DW África: Mas, quando se trata de quadros qualificados a saírem do país, isso constitui um problema para o próprio processo de desenvolvimento de Cabo Verde, que precisa de recursos humanos…

UCS: É um problema possível de ser gerido. Lembro que no Parlamento colocámos esse assunto [em discussão]. Uma coisa é ver os números da procura de emigração para o trabalho. E são números globais. Outra coisa é ver dentro desse número quais são, de facto, aqueles que são jovens e que têm qualificações. Ainda não conseguimos ter essa discriminação. Então, não se pode, a partir desse número, dizer que há jovens qualificados ou que há uma massificação de jovens a procurar emprego em Portugal, quando nesse grupo temos camionistas, temos pessoas que saem para trabalhar nas obras ou no sistema de transportes. Portanto, há uma diversidade de situações.

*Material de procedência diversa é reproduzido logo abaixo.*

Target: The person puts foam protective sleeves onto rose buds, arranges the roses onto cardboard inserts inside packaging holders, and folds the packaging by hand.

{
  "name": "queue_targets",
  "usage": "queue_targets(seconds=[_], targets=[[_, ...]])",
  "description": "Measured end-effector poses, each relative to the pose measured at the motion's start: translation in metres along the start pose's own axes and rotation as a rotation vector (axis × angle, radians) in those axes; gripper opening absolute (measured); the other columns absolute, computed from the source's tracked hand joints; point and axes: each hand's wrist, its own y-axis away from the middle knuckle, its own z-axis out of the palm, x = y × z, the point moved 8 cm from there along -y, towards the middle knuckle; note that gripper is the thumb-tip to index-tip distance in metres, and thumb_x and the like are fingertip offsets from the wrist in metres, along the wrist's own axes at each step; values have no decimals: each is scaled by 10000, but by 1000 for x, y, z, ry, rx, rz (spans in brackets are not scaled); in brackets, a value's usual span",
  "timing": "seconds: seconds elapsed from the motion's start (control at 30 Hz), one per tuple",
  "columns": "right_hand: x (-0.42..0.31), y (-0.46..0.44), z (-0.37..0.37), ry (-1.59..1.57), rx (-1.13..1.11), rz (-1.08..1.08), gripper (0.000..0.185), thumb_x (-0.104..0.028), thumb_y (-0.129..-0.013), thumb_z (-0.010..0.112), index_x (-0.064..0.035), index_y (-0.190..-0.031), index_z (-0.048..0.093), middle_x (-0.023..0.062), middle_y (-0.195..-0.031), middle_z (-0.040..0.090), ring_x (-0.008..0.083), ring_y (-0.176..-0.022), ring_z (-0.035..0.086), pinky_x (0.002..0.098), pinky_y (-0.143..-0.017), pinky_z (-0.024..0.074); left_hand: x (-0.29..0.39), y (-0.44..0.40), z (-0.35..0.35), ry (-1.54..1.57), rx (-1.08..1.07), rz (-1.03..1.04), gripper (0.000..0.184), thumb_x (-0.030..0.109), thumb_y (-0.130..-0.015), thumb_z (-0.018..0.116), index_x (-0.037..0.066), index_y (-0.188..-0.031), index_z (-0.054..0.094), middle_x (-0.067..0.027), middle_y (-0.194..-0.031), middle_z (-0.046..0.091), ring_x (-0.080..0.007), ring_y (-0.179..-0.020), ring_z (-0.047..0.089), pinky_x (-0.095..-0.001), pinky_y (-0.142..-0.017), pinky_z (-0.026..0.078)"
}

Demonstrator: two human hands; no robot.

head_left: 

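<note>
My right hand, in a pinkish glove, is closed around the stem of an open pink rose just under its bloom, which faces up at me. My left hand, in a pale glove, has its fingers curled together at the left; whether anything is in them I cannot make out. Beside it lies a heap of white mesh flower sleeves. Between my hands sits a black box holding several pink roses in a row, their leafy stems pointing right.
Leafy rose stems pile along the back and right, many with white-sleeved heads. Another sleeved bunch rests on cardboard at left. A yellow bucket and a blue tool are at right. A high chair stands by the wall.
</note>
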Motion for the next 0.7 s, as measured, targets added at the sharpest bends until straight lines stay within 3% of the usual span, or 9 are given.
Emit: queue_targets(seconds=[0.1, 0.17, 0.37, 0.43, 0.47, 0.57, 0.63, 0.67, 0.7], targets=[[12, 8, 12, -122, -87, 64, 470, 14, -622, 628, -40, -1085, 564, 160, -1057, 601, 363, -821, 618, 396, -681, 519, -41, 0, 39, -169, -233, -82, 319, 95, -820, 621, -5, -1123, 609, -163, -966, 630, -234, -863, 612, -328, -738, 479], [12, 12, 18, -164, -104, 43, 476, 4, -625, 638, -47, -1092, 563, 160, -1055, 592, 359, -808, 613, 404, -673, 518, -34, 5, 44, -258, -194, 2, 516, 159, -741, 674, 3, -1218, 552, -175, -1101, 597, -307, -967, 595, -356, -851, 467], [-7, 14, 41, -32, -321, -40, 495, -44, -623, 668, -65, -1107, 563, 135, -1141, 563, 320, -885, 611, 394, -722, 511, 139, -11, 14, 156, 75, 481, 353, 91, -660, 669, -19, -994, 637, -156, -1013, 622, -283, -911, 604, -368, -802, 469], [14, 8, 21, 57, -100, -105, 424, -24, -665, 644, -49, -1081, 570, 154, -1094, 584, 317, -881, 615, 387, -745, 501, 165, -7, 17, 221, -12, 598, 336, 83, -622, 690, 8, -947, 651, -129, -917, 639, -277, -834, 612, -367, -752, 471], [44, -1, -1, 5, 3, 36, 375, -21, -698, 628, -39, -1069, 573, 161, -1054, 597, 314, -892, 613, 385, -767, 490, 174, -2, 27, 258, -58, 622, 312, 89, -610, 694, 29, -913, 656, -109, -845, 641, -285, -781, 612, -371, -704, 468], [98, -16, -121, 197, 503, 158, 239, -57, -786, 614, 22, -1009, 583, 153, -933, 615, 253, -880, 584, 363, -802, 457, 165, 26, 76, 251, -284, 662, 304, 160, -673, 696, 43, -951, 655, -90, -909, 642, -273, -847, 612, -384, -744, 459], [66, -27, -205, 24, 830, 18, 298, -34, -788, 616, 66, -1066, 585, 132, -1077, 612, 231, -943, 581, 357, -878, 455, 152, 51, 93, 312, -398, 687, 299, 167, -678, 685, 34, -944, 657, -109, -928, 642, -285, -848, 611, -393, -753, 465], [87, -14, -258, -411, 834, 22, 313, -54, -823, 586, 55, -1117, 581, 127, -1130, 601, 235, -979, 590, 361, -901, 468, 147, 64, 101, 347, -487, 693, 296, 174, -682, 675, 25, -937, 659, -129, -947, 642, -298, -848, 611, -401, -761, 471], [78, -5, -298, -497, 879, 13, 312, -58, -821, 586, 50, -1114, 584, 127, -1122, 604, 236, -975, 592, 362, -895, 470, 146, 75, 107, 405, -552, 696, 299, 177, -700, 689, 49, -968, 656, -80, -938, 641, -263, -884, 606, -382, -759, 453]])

Ainda não temos dados que possam, de facto, tipificar.

DW África: Há um plano ou estratégia que visa mobilizar o investimento do empresariado cabo-verdiano na diáspora, depois do Presidente José Maria Neves ter afirmado que "a Nação inquieta-se e indigna-se com o inegável retrocesso em setores vitais" da economia?

UCS: Temos estado a implementar. Aprovámos recentemente o estatuto do investidor emigrante, que está em fase de operacionalização, nomeadamente com plataforma eletrónica, para permitir que a burocracia não seja um entrave. Por exemplo, o certificado de investidor emigrante pode ser acedido através da plataforma eletrónica e todo o procedimento ser ali executado. Já temos casos de investimentos e queremos não só atrair o investimento produtivo mas atrair também competências, capacidades e inovação, aquilo que a nossa diáspora já conseguiu acumular em diversas profissões para aplicar em Cabo Verde.